Max Files/Batch[edit | edit source]

This option determines the maximum number of image files that will be used to determine a batch. In Update and Retrieval modes, this value should be set to prevent users from retrieving too many records at once, which can impact performance.

This feature is also useful when using SimpleIndex to index many files from a very large Input folder. Processing more than 1,000 pages in a single batch is not recommended.

Another common scenario is when batches of documents are scanned on a network scanner and saved to the Input folder as multipage files. Set Max files/batch to 1 and enable Split Multipage Input Files to process each file in its own batch.

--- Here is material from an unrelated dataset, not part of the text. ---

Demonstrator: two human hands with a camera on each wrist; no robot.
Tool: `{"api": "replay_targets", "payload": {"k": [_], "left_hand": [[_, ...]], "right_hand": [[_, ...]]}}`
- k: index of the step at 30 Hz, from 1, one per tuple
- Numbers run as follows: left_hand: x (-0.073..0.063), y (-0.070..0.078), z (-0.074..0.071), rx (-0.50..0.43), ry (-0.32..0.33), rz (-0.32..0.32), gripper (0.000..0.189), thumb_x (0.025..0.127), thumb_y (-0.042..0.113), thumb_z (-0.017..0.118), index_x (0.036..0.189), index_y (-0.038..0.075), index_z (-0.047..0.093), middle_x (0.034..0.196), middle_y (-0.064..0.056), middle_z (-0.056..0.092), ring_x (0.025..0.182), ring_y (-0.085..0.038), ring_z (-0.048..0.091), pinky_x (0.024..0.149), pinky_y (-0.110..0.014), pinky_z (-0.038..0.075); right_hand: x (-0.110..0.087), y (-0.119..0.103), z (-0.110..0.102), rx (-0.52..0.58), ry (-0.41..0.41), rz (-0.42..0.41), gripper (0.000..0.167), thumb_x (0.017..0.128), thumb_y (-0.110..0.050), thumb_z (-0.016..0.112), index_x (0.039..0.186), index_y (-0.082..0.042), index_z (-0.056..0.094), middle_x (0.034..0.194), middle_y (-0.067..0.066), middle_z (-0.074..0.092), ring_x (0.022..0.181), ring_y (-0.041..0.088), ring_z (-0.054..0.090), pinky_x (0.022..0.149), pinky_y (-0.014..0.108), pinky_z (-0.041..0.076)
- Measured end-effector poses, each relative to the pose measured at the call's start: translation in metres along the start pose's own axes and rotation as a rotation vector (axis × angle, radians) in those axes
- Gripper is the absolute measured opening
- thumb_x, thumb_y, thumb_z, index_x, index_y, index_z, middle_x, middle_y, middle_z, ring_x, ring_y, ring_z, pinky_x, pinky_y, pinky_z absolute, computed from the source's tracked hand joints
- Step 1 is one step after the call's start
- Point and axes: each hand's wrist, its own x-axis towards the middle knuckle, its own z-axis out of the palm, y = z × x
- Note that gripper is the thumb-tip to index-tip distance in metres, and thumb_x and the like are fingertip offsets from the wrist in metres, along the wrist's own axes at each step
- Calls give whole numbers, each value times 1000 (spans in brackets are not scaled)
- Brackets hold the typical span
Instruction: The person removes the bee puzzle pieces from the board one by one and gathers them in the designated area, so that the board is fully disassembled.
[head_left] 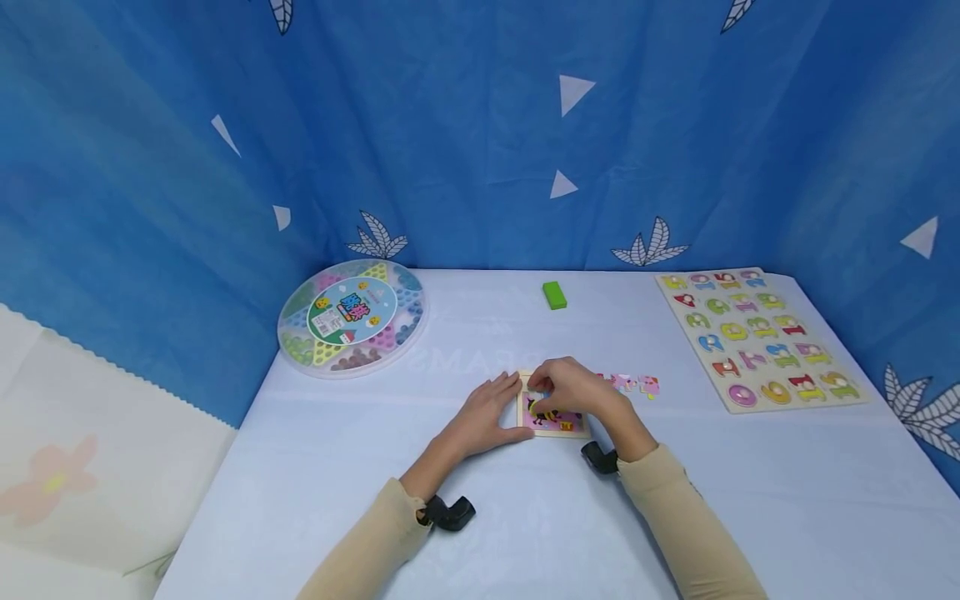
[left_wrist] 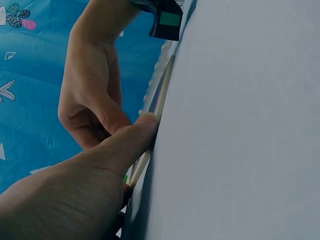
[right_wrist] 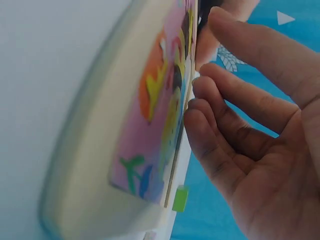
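Observation:
A small square wooden picture puzzle (head_left: 553,433) with a bee on pink lies on the table between the hands. My left hand (head_left: 483,418) rests along its left side with fingers extended. The left thumb (left_wrist: 142,122) touches its near edge in the left wrist view. Over the puzzle, my right hand (head_left: 581,389) bends its fingers down to the picture. In the right wrist view the right fingertips (right_wrist: 195,112) touch or nearly touch the board's face, and the thumb stands apart from them. No piece shows between them. Part of the picture is hidden under the right hand.
Loose pink puzzle pieces (head_left: 624,382) lie just right of the board. A green block (head_left: 554,295) sits farther back. At the back left is a round game box (head_left: 352,312) with coloured beads; at right, a large number puzzle board (head_left: 765,342). A blue curtain (head_left: 480,133) closes off the back.

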Motion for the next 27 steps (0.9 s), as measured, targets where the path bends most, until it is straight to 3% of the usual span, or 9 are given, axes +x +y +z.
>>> {"api": "replay_targets", "payload": {"k": [17, 27], "left_hand": [[1, -4, 4, -5, 16, 6, 86, 88, 54, 64, 152, 7, 31, 161, -6, 26, 151, -23, 20, 123, -44, 21], [2, -4, 3, -9, 19, 13, 86, 88, 54, 64, 153, 8, 30, 161, -6, 26, 152, -23, 19, 123, -45, 20]], "right_hand": [[3, -4, 5, -36, -21, 26, 30, 77, -19, 83, 103, -10, 72, 93, 0, 67, 85, 14, 56, 87, 33, 54], [1, -2, 5, -9, 3, 4, 28, 76, -18, 84, 98, -11, 68, 88, 0, 60, 81, 15, 52, 79, 28, 50]]}}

Set to 0 (default) for unlimited.

Run Job until Input Folder is Empty[edit | edit source]

When running a job on a timer loop, this option will stop the timed processing once all files in the input folder have been processed. This is useful for processing very large folders in several smaller batches or for processing several multi-page files as individual batches.

Fast Import[edit | edit source]

Disables sorting and other extra checks performed when reading the input folder when they aren't needed, significantly improving import times, especially when there are more than 1000 files in the Input folder.

Backup Folder[edit | edit source]

The Backup folder is used to store a copy of the original files before they are processed, as well as invalid files that cannot be processed and batches that have errors or were aborted by the user.

Backup All Input Files[edit | edit source]

When checked, all files are automatically copied to the Backup folder before they are processed. Subfolders are created automatically in the Backup folder using the Batch ID (the current date/time formatted as YYYY-MM-DD@HHMMSS).

File Types to Process[edit | edit source]

The File Types to Process interface has been enhanced in the wizard to allow you to select from a list of predefined document types and add all the associated file types at once. Individual file extensions can be added or removed from the list.

Type a file extension and click Add to add it to the list, or select an existing file extension from the list and click Remove to remove it from the list.

It is also possible to use a file mask (e.g. "a*.pdf" to capture PDF files that start with the letter "a"). Enter the mask manually and click Add to add it to the list.

TIF, JPG, GIF, and BMP images may be processed as images. PDF, DOC, XLS, PPT, and other files may be processed and viewed in SimpleIndex if the appropriate software is installed on the computer. Any OLE-enabled application may be processed with SimpleIndex as long as its viewer is installed. Non-OLE file types may be opened automatically in their default viewer.

It is also possible to use advanced options using the Input file types or mask option on the Job Options screen.